Il était conscient qu'il provoquerait des réactions en indiquant «bénéficiaire de l'aide sociale». Il veut déstigmatiser le sujet, dit-il. Selon les données de la Confédération, environ 3% de la population du pays bénéficie de l'aide sociale. Ces personnes sont sous-représentées en politique, regrette Elias Erne.
Elias Erne évoque les préjugés, les personnes qui ne se posent pas de questions critiques, le manque de compréhension. Il n'aime pas trop entrer dans les détails lorsqu'on l'interroge sur ses propres expériences auprès des services sociaux. Mais il souligne: «On vous fait clairement comprendre que vous êtes un quémandeur», dit-il.
Lors de l'entretien, Elias Erne choisit ses mots avec soin et essaie d'être aussi précis que possible. Lorsqu'il parle de sujets dont il se sent sûr, il expose son point de vue de manière claire et précise. Pour ceux qu'il ne connaît pas suffisamment, il admet son ignorance et ne se prononce pas à ce sujet. Les militants de la Jeunesse socialiste le décrivent comme quelqu'un de très intelligent, qui lit beaucoup, qui partage volontiers des explications et avec qui on aime questionner le monde.
A l'école, ce sont plutôt les matières scientifiques qui étaient son point fort, comme il le raconte. Il a grandi dans le sud du canton d'Argovie et a dû abandonner le gymnase en raison de ses problèmes de santé. Il a déménagé dans la région d'Aarau, car c'est là que résident nombre de ses contacts sociaux. Il dit s'être intéressé très tôt à la politique.

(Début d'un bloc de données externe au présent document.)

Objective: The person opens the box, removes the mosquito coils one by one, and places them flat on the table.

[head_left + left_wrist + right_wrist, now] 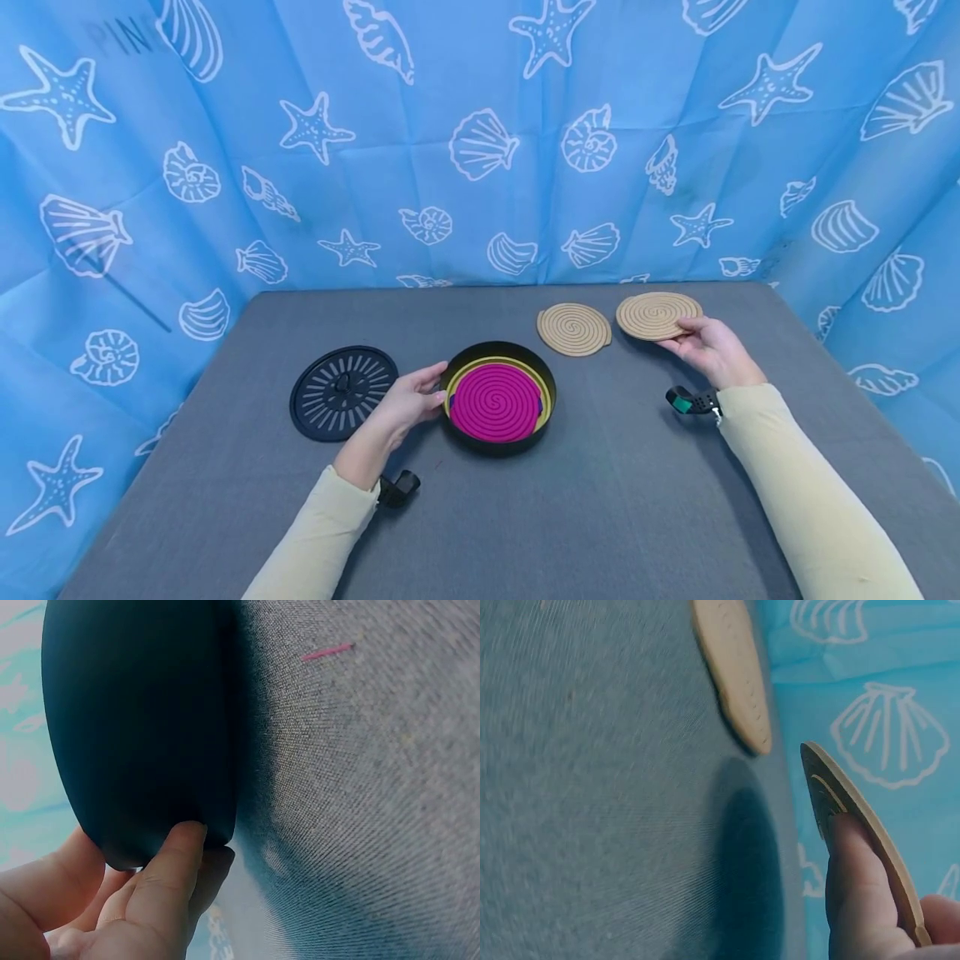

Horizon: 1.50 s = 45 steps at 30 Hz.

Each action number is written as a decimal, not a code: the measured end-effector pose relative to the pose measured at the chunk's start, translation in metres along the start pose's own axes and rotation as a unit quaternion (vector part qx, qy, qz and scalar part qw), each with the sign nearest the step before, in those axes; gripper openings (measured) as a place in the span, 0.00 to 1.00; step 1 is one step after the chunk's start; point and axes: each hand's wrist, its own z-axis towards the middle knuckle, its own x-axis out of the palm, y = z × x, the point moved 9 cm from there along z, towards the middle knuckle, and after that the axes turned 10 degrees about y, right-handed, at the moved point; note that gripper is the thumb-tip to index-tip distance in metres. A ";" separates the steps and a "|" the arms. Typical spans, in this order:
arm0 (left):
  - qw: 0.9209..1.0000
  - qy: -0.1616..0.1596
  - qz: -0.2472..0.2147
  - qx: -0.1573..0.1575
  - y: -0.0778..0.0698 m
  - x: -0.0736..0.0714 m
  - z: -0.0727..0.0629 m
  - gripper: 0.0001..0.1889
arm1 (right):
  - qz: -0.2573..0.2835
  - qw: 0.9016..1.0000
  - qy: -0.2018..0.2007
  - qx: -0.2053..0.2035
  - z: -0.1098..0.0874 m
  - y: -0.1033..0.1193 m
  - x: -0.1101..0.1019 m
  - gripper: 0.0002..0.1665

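Note:
My left hand (408,404) grips the near-left side of a round black container (498,447) on the table. In the left wrist view its fingers (161,892) meet the container's dark wall (139,727). Inside the container lies a magenta spiral coaster (497,402), with a yellow round piece (549,400) showing around it and bits of dark blue at its sides. My right hand (712,350) pinches a tan spiral coaster (652,315) by its edge, held above the table at the back right. In the right wrist view this coaster (870,825) is seen edge-on, casting a shadow below.
Another tan spiral coaster (573,329) lies flat at the table's back, between the container and my right hand. A black slotted round lid (343,393) with a small knob lies to the left. A blue shell-print curtain (480,200) hangs behind the grey table (600,517).

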 end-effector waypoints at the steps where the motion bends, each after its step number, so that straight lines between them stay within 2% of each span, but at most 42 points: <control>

A seize ans, il est devenu membre des Jeunes socialistes.
Selon Elias Erne, la Jeunesse socialiste tient à ce que la protection du climat soit socialement acceptable, contrairement aux Jeunes Verts. Une protection du climat socialement acceptable signifie qu'il ne faudrait pas que ce soit principalement ceux qui ont moins d'argent qui réduisent leur consommation de viande ou leurs kilomètres parcourus en voiture. «L'accent devrait plutôt être mis sur une répartition plus juste de la propriété», dit-il.

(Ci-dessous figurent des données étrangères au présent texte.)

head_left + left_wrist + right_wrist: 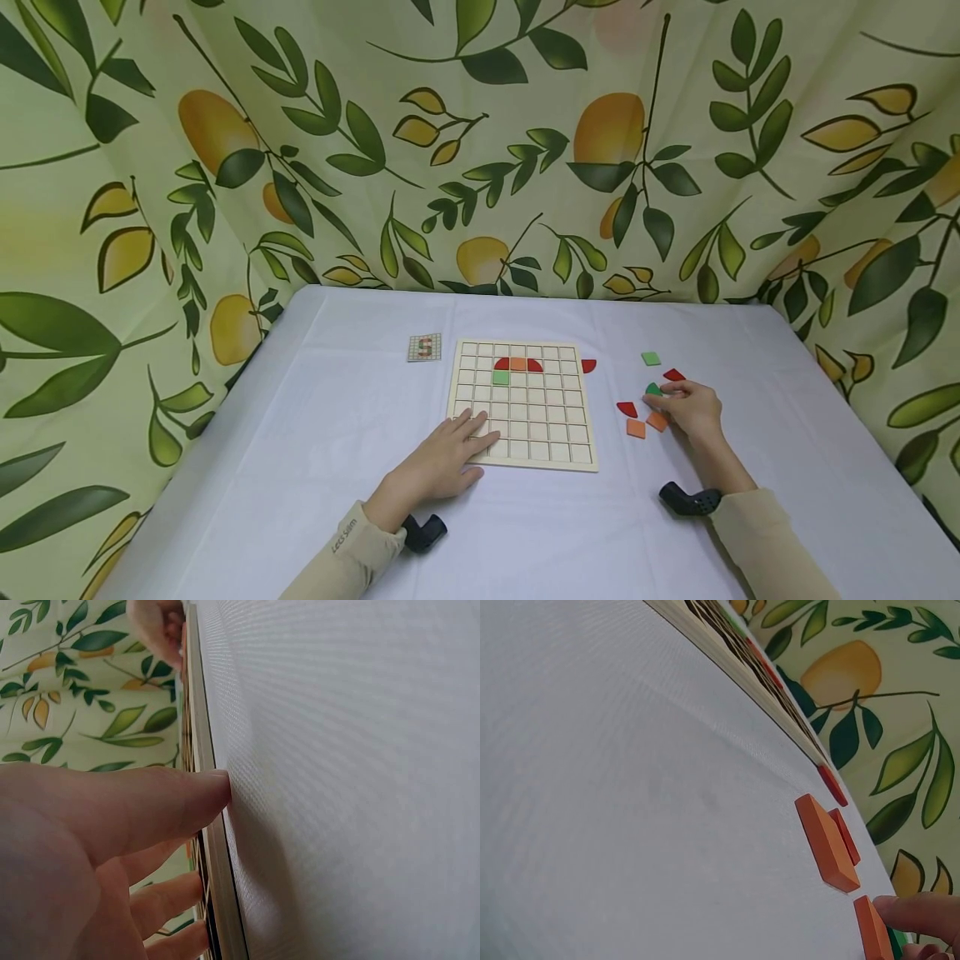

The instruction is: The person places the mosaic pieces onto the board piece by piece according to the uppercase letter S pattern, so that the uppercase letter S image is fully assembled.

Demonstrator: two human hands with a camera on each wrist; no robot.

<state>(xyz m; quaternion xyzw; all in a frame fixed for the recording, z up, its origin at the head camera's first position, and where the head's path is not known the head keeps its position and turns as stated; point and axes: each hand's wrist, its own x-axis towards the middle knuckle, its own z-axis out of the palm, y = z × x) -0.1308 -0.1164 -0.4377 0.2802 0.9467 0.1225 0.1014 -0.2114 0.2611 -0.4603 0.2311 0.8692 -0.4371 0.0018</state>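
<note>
My left hand (442,457) rests spread on the near left corner of a wooden grid board (551,457). Its thumb (202,796) touches the board's near edge in the left wrist view. On the grid sit a red quarter-circle tile (502,364), an orange square tile (518,364), another red quarter-circle (534,365) and a light green square (501,377). Right of the board, my right hand (692,410) pinches a dark green quarter-circle tile (654,389) at its fingertips. Orange squares (636,428) (827,844) lie close by, one right below the fingers.
A small pattern card (424,347) lies left of the board. Loose red tiles (627,409) and a light green square (650,358) surround the right hand. One red quarter-circle (589,366) lies against the board's right edge. A patterned curtain (480,167) hangs behind the white-covered table (360,375).
</note>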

Alors que les «super-riches» sont surreprésentés au Parlement, comme il le dit, environ une personne sur cinq en Suisse ne peut pas se permettre de recevoir une facture inattendue de plus de 2500 francs – par exemple à cause des frais de santé. «La participation personnelle aux frais de maladie est à mon avis trop élevée.»
Erne ne craint pas l'autocritique: la gauche a commencé trop tard à s'engager pour les questions de politique du handicap, affirme-t-il. Aujourd'hui, il constate lui-même à quel point les institutions de santé sont souvent surchargées.
La protection du climat, considérée sous l'angle de la justice sociale, ainsi qu'une politique sociale équitable, sont ses principales préoccupations.
Il estime qu'une élection au Conseil national est peu probable. Il considère que le chemin qu'il parcourt est aussi un peu son but.